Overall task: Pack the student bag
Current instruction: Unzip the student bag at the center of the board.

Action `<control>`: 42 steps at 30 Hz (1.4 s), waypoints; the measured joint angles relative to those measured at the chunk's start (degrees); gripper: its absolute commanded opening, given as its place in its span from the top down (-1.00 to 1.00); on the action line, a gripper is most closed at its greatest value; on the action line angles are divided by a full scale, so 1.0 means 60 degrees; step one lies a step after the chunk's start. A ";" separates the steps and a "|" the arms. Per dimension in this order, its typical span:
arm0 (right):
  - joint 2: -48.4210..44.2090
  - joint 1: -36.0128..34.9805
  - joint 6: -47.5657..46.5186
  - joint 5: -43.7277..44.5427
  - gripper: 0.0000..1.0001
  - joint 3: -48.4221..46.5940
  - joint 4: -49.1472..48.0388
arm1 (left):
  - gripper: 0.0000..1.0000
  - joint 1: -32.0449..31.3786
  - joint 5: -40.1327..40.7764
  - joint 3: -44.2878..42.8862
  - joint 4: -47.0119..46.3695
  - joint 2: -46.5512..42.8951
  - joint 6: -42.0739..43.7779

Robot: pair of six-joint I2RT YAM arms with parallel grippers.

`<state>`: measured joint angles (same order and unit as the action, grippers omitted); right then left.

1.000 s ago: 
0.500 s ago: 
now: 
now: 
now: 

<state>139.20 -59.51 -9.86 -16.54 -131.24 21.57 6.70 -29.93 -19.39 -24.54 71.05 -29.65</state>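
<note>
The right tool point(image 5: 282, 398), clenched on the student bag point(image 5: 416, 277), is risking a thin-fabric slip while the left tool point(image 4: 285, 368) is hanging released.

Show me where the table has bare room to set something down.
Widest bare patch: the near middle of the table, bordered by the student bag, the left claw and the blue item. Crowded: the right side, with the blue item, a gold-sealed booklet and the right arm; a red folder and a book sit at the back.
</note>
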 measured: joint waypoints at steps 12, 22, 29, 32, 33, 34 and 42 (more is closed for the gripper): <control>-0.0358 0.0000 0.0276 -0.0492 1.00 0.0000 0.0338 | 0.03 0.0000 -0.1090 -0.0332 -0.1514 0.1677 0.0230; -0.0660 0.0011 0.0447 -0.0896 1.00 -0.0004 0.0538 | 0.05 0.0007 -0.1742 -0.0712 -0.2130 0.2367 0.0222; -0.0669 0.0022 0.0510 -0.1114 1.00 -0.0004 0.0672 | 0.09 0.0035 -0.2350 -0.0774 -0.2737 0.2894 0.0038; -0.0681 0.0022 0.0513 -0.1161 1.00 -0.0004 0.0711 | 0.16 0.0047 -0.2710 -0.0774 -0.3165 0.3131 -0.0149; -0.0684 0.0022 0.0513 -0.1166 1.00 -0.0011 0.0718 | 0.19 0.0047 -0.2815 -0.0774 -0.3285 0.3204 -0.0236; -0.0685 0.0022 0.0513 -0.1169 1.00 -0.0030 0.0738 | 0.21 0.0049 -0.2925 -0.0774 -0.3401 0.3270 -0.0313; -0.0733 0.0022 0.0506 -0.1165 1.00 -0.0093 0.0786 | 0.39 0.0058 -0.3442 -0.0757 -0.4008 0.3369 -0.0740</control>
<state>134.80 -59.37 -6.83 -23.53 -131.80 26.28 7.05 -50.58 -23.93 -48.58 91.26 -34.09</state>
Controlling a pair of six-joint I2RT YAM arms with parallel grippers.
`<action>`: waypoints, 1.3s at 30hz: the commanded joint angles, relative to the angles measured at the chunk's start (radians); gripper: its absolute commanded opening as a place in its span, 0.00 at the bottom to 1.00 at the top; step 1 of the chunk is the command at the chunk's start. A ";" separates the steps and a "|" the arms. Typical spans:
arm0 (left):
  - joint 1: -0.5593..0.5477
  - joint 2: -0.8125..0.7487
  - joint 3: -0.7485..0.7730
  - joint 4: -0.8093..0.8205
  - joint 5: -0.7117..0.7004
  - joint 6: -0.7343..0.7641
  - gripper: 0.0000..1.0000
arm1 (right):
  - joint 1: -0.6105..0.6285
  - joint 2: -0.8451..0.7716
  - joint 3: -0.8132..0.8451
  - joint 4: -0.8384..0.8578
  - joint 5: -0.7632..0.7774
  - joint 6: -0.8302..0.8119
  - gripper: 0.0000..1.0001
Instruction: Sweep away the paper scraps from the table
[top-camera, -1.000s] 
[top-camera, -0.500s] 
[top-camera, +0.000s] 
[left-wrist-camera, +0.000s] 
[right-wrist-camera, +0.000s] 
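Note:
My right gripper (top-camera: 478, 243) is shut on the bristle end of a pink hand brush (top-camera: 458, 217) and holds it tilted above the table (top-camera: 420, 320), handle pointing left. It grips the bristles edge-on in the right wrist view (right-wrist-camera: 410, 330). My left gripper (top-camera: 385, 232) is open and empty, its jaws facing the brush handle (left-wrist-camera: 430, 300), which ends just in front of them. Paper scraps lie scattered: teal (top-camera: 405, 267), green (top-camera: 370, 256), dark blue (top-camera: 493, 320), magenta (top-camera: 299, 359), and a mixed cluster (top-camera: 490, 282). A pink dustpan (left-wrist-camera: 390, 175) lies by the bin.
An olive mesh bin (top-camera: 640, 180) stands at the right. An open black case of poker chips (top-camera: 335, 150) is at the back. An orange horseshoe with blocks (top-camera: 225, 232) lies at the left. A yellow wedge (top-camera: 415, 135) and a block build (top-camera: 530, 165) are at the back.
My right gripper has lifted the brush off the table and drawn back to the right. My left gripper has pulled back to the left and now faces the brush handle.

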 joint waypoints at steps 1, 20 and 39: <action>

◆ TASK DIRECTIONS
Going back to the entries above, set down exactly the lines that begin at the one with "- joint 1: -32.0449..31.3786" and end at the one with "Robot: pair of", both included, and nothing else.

◆ TASK RESPONSE
  - joint 1: -32.0449..31.3786
  - joint 5: -40.1327..40.7764
  - joint 3: -44.2878..42.8862
  - joint 4: -47.0119..46.3695
  - joint 2: -46.5512..42.8951
  - joint 6: -42.0739..43.7779

Robot: pair of six-joint I2RT YAM arms with parallel grippers.

The output above is the complete answer.